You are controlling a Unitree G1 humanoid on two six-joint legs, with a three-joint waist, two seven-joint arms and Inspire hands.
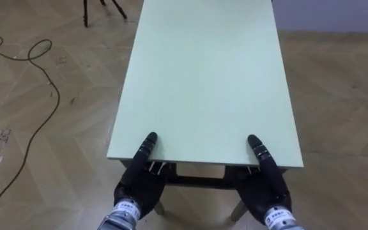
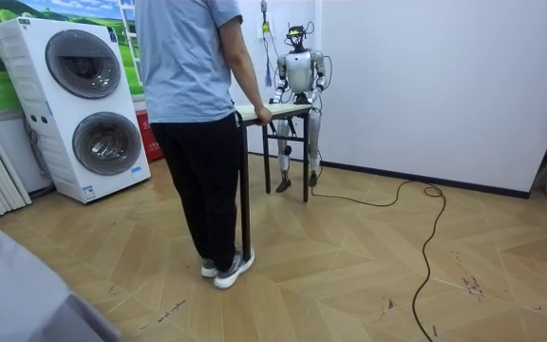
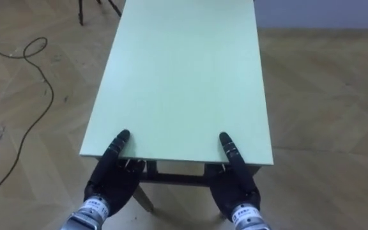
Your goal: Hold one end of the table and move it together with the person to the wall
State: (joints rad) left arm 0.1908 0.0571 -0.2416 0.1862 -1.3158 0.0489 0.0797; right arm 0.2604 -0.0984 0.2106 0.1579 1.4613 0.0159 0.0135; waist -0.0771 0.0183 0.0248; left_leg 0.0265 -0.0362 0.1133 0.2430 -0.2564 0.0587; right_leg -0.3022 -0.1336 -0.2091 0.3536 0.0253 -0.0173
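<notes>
We pinch the table's (image 1: 203, 76) near edge with left hand (image 1: 139, 182) and right hand (image 1: 265, 183), thumbs on top; a person (image 2: 193, 114) holds the far end.

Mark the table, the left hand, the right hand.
table (image 1: 203, 76): left eye view, bare green top.
left hand (image 1: 138, 186): left eye view, palm part below the edge.
right hand (image 1: 262, 191): left eye view, palm part below the edge.

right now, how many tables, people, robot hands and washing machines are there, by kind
table: 1
person: 1
robot hands: 2, left hand and right hand, both at the table's near edge
washing machines: 2, top washing machine stacked on bottom washing machine
total: 6
</notes>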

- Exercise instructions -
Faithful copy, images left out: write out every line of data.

- Expected answer -
You are controlling a Unitree G1 humanoid on two six-joint legs, with a three-joint waist, two seven-joint arms and Inspire hands.
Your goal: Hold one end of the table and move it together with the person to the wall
State: (joints rad) left arm 0.1908 0.0571 -0.2416 0.1862 -1.3158 0.0489 0.0797; right arm 0.2604 -0.0984 0.2106 0.1579 1.4613 0.0159 0.0135; waist -0.0771 0.0183 0.0248; left_leg 0.0265 -0.0362 0.1133 0.2430 -0.2564 0.0587; right_leg -0.3022 -0.1336 -0.2091 0.3536 0.0253 -0.0173
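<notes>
We pinch the table's (image 1: 203, 76) near edge with left hand (image 1: 139, 182) and right hand (image 1: 265, 183), thumbs on top; a person (image 2: 193, 114) holds the far end.

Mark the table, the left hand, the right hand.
table (image 1: 203, 76): left eye view, bare green top.
left hand (image 1: 138, 186): left eye view, palm part below the edge.
right hand (image 1: 262, 191): left eye view, palm part below the edge.

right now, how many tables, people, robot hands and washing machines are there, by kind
table: 1
person: 1
robot hands: 2, left hand and right hand, both at the table's near edge
washing machines: 2, top washing machine stacked on bottom washing machine
total: 6
</notes>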

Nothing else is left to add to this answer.